In the Days of Rain: A Daughter, a Father, a Cult

by

A father-daughter story that tells of the the author's experience growing up in the Exclusive Brethren, a fundamentalist, separatist Christian cult, from the author of the national bestseller Ghostwalk.

Rebecca Stott was born a fourth-generation Brethren and she grew up in England, in the Brighton branch of the Exclusive Brethren cult in the early 1960s. Her family dated back to the group's origins in the first half of the nineteenth century, and her father was a high-ranking minister. However, as an intelligent, inquiring child, Stott was always asking dangerous questions and so, it turns out, was her father, who was also full of doubt. When a sex scandal tore the Exclusive Brethren apart in 1970, her father pulled the family out of the cult.

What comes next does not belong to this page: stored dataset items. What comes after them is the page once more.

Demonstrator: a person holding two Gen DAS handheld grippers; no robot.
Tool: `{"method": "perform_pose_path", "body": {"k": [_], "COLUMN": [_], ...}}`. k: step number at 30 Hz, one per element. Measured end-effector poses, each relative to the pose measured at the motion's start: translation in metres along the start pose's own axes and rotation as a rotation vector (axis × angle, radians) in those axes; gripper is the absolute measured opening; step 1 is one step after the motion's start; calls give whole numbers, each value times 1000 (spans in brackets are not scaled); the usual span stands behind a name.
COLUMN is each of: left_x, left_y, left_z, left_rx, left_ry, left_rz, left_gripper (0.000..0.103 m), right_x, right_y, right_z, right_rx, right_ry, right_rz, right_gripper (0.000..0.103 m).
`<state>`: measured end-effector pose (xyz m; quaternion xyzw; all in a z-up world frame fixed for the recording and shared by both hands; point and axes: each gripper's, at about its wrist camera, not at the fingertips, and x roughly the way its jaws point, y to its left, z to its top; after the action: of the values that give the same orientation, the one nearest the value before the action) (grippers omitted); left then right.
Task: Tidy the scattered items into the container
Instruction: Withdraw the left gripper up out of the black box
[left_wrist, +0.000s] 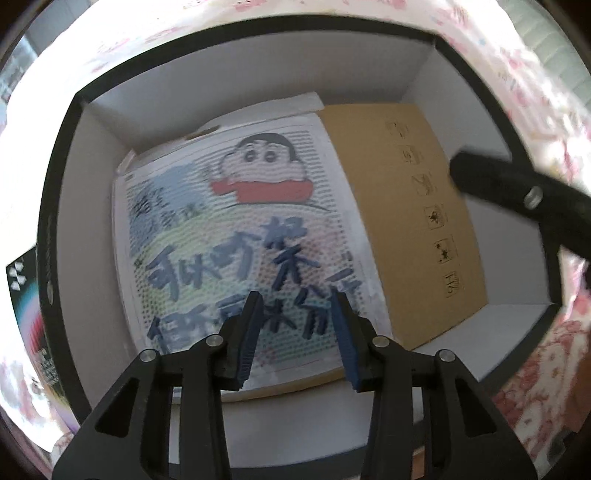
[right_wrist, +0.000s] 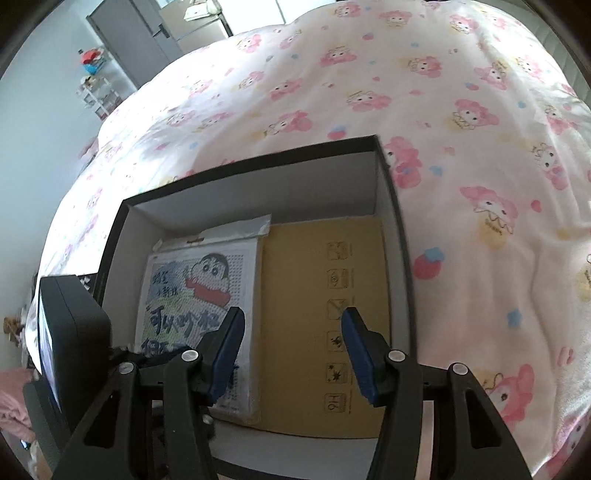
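A black box with white inner walls (left_wrist: 258, 62) (right_wrist: 391, 206) sits on the bed. Inside it lies a flat cartoon-printed packet (left_wrist: 236, 229) (right_wrist: 195, 295) on the left and a brown cardboard sheet (left_wrist: 406, 206) (right_wrist: 314, 295) beneath and to its right. My left gripper (left_wrist: 297, 310) is open and empty, hovering over the packet's near end. My right gripper (right_wrist: 291, 321) is open and empty above the cardboard. Its arm shows at the right in the left wrist view (left_wrist: 517, 188). The left gripper's body shows at the left edge of the right wrist view (right_wrist: 70, 332).
The box rests on a white quilt with pink cartoon print (right_wrist: 424, 110). A black printed package (left_wrist: 26, 302) lies outside the box's left wall. A door (right_wrist: 129, 40) and a small shelf (right_wrist: 96, 85) stand far behind the bed.
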<state>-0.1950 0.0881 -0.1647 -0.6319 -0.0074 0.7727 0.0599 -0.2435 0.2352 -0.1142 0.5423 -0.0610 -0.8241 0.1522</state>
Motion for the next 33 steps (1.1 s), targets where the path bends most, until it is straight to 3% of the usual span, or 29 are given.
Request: {"method": "perform_pose_path", "body": {"k": [6,9,13,17,22,25,28,30,33], "left_x": [-29,-38,-43,-50,-50,-53,-67,-79,-94], "left_y": [42,58,61,57,52,56,52,48,36], "left_z": [-18,-30,-33,-36,-32,-35,-43,-48,-55], "left_rx": [-105,-119,-132,-130,-157,-177,-171,-165,-148], "left_ry": [-55,-82,-94,-111,-139,-157,-209,-251,-312], "left_rz": [-94,-88,-89,-65,-76,-115,-145,-166,-180], "left_gripper": [40,40,40,40,40,40,41,44,47], "right_x": [27,46,64,82,84,80,50,22,-7], "right_y": [20,33,49,59,69,68,65,64,72], "right_z": [-5,-9,-18,-31,-35,-37,-41,-48,-60], "right_rx": [-61,-95,-140,-160,-178,-187,-203,-156,-113], "right_ry": [94,167,237,334,339,313,151,48,-27], "right_rz": [0,23,22,74,83,55,-143,-133,-84], "right_gripper": [52,52,52,52,56,56,56,56,56]}}
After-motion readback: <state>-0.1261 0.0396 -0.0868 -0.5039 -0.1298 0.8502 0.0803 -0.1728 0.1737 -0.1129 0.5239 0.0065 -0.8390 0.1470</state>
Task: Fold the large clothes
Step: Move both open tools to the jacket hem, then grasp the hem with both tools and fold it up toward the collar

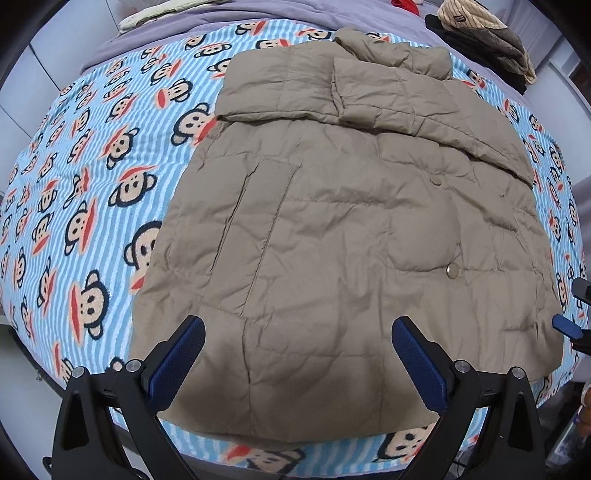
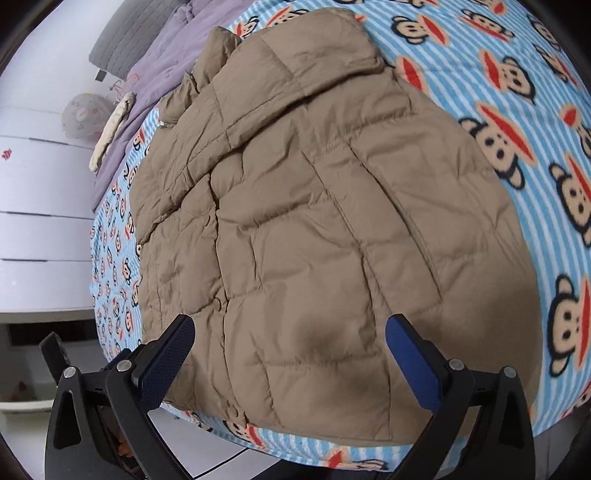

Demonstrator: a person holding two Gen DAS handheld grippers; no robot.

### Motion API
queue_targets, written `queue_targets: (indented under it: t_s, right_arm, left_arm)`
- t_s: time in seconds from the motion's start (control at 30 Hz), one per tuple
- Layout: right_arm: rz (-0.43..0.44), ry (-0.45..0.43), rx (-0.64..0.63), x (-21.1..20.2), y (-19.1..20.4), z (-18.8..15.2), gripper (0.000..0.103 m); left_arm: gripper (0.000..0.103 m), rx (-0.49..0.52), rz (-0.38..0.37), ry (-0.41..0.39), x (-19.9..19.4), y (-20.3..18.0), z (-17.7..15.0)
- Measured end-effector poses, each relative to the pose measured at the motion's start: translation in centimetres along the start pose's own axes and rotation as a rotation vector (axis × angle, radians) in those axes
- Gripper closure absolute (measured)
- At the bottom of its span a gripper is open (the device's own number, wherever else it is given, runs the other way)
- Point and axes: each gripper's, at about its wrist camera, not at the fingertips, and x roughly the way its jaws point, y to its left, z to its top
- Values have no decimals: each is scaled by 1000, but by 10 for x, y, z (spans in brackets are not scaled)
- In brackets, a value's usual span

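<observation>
- My left hand-held gripper (image 1: 297, 363) points steeply down, its two blue-padded fingers (image 1: 421, 365) spread wide with nothing gripped between them; it hangs over the near hem of the jacket.
- My right hand-held gripper (image 2: 290, 363) is likewise wide open and empty, above the same hem; its tip (image 1: 567, 325) shows at the right edge of the left wrist view.
- The tan quilted jacket (image 1: 351, 229) lies flat on the bed, front up, with both sleeves (image 1: 406, 99) folded across the chest and the collar at the far end. Two round snaps (image 1: 451, 271) show on the front.
- Under it is a blue-and-white striped blanket (image 1: 92, 166) printed with cartoon monkey faces.
- Beyond the blanket is a lilac sheet (image 1: 258, 11); a pile of dark and checked clothes (image 1: 487, 37) sits at the bed's far right corner.
</observation>
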Motion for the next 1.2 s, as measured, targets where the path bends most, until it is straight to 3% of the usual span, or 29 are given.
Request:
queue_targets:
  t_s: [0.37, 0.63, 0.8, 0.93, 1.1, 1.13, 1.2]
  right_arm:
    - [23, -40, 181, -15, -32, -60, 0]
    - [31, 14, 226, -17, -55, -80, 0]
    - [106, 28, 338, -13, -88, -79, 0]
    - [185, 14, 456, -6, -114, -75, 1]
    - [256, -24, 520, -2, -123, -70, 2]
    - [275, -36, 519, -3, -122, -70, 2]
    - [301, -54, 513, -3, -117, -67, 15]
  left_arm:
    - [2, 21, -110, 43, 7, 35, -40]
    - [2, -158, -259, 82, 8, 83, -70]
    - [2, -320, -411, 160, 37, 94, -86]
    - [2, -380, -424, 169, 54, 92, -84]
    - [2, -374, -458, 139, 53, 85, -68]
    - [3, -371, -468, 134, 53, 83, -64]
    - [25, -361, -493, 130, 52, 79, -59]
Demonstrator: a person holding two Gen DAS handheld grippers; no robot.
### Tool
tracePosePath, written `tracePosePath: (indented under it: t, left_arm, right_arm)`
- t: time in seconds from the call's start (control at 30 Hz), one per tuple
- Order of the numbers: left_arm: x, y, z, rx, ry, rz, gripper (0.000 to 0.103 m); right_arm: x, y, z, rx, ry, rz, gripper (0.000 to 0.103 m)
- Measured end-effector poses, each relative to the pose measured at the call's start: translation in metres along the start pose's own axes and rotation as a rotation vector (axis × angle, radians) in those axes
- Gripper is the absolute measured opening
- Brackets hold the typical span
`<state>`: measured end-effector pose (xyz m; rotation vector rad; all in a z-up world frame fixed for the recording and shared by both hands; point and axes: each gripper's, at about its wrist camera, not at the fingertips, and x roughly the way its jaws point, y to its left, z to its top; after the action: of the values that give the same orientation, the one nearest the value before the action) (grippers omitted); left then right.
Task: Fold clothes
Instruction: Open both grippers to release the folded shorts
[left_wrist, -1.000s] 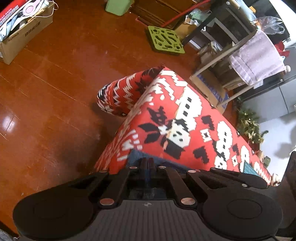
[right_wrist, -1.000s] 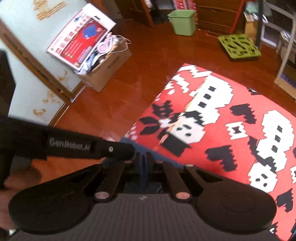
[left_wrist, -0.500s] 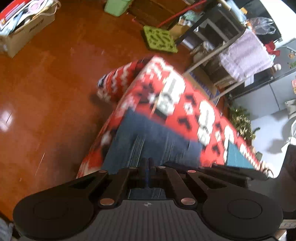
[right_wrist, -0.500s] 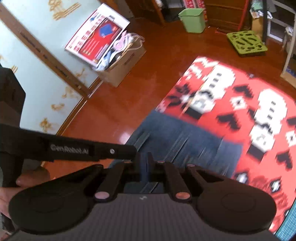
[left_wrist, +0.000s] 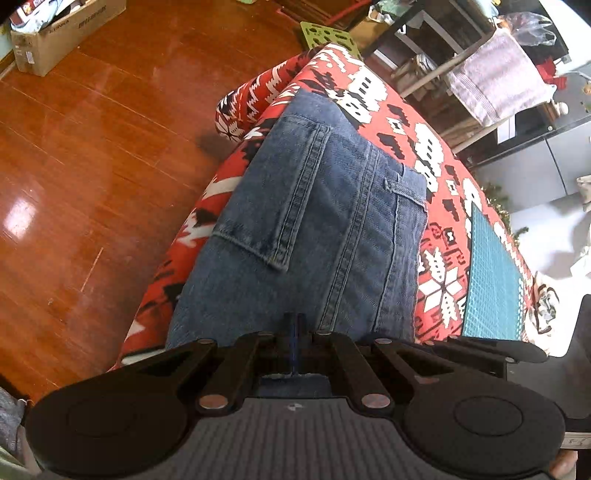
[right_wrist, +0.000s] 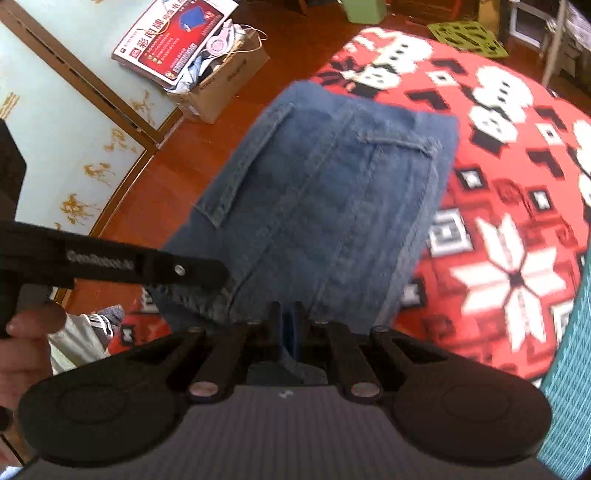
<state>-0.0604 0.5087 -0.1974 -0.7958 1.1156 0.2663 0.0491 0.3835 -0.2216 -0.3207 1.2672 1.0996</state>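
Observation:
Blue denim jeans (left_wrist: 314, 229) lie folded on a table covered with a red, white and black patterned cloth (left_wrist: 417, 147), a back pocket facing up. My left gripper (left_wrist: 294, 334) is shut on the near edge of the jeans, denim pinched between its fingers. In the right wrist view the same jeans (right_wrist: 325, 206) stretch away from my right gripper (right_wrist: 288, 325), which is also shut on their near edge. The left gripper's black handle (right_wrist: 110, 262) and a person's hand (right_wrist: 26, 343) show at the left of that view.
A teal cutting mat (left_wrist: 491, 280) lies on the cloth right of the jeans. Wooden floor (left_wrist: 92, 166) lies left of the table, with a cardboard box (right_wrist: 218, 85) of papers, a green mat (right_wrist: 467, 35) and a metal rack with a towel (left_wrist: 495, 81) beyond.
Both grippers pulled the jeans' edge back toward the near side; the denim, barely visible a second ago, now covers much of the near table as a folded stack.

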Motion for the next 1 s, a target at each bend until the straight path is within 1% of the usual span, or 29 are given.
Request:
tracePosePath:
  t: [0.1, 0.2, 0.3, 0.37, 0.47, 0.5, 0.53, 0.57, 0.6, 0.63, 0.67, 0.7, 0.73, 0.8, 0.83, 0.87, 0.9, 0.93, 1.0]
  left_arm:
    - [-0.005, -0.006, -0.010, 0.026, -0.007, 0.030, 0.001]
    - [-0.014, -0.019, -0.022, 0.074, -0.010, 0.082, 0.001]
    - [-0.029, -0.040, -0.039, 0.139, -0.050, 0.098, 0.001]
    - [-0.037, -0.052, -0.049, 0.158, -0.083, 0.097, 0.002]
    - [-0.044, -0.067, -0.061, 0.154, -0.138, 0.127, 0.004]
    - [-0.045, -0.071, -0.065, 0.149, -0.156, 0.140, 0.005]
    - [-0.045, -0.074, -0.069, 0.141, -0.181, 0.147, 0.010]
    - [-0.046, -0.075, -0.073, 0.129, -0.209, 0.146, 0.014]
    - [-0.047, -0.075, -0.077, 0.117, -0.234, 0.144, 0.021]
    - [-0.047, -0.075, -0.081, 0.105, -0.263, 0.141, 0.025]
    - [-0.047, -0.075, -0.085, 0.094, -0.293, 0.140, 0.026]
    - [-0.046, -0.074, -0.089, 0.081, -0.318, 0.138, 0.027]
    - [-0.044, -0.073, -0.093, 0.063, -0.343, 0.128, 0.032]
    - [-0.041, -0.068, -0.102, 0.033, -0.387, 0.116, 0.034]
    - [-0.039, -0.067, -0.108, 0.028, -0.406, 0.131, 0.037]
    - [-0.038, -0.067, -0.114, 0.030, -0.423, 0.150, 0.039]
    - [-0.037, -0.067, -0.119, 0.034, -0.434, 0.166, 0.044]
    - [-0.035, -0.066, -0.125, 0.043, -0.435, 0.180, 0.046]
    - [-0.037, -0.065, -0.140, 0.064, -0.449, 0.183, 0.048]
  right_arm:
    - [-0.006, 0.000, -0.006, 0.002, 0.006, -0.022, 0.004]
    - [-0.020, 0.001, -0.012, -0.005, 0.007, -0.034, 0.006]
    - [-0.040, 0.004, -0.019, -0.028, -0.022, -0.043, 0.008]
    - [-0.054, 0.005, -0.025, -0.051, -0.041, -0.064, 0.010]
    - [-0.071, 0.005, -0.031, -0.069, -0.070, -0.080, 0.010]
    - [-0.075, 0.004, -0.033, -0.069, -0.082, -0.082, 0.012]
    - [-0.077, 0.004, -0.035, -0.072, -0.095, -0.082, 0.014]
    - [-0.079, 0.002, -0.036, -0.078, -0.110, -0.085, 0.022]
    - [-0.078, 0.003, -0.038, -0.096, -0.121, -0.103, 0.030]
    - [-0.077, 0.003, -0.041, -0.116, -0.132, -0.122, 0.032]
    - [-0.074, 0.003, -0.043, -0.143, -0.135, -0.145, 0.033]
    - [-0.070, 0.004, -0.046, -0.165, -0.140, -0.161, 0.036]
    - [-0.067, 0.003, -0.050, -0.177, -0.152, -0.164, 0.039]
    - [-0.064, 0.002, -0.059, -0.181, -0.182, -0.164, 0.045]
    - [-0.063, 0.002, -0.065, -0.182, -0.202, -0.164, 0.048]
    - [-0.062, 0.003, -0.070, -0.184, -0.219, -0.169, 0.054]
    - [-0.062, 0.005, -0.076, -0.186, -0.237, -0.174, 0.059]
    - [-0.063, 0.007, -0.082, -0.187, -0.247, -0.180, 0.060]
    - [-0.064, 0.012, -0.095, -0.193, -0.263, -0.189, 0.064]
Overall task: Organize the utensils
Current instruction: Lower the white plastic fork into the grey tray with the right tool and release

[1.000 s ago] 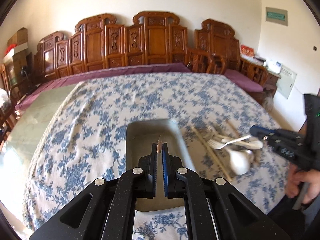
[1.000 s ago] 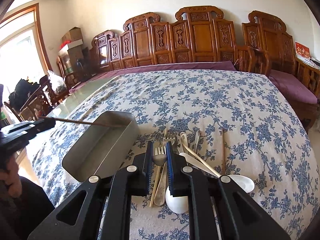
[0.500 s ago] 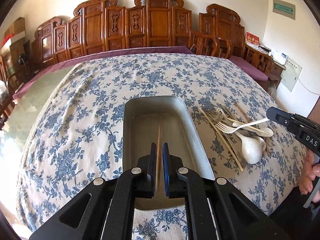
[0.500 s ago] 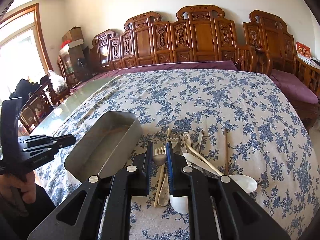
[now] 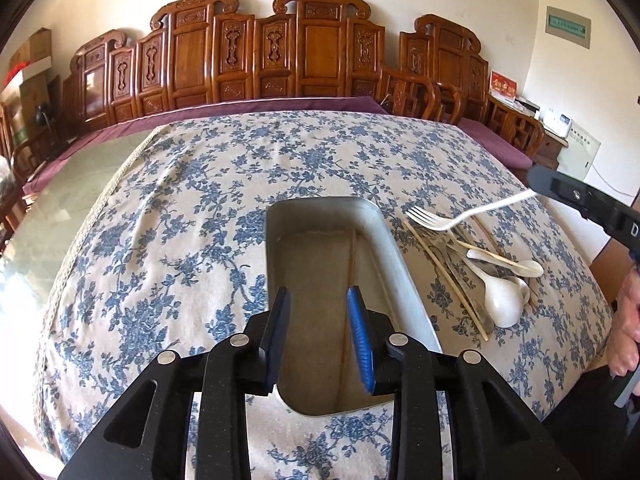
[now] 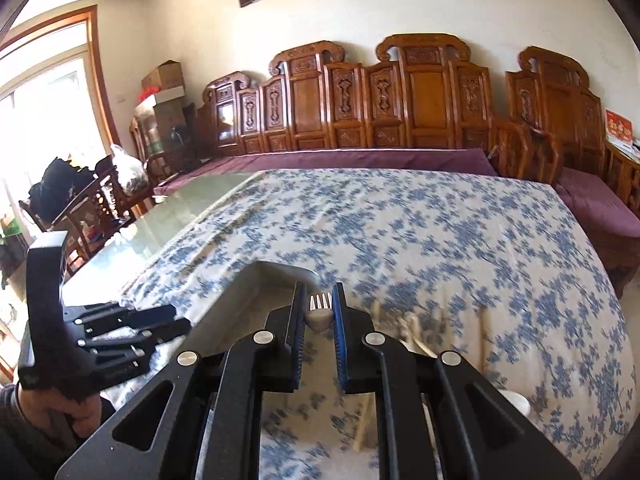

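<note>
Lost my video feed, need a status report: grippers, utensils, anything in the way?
Left gripper jaws opening, nothing between them; chopstick lies in the tray. Right gripper shut on white fork, lifted. Path to tray clear.

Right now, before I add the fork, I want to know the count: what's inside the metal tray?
One wooden chopstick lies lengthwise along the floor of the metal tray. The left gripper, jaws opening and empty, covers the tray's near end, so anything there is hidden.
</note>
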### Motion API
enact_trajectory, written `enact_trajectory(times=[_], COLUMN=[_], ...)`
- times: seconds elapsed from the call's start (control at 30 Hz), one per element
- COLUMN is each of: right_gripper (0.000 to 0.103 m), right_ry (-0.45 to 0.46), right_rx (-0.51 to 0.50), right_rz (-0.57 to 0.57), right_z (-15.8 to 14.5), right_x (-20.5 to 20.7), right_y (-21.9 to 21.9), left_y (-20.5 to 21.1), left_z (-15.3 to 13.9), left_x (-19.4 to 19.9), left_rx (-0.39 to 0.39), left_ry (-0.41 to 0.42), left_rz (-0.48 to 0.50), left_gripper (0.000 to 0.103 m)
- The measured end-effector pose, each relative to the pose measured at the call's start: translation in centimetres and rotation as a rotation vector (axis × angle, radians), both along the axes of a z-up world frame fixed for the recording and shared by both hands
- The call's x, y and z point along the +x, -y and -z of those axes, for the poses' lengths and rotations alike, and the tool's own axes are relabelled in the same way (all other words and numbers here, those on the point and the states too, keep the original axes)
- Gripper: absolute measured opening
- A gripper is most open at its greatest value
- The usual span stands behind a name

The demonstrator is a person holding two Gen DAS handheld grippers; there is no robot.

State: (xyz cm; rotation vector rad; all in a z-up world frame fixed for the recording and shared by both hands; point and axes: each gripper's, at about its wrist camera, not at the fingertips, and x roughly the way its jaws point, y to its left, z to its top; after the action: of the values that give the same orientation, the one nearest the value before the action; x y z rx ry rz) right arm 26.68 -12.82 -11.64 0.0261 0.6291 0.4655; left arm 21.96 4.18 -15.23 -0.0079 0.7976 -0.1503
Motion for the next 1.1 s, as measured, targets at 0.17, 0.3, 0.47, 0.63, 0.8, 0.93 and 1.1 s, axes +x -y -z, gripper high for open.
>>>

But its impact on their lives shaped everything before and all that was to come.

The Iron Room (named for the windowless meeting houses made of corrugated iron where the Brethren would worship) is Stott's attempt to understand and even forgive her father: a brilliant, charismatic, difficult, and at times cruel man who nonetheless inspired his daughter with his love of literature, film, and art and with his passion for life.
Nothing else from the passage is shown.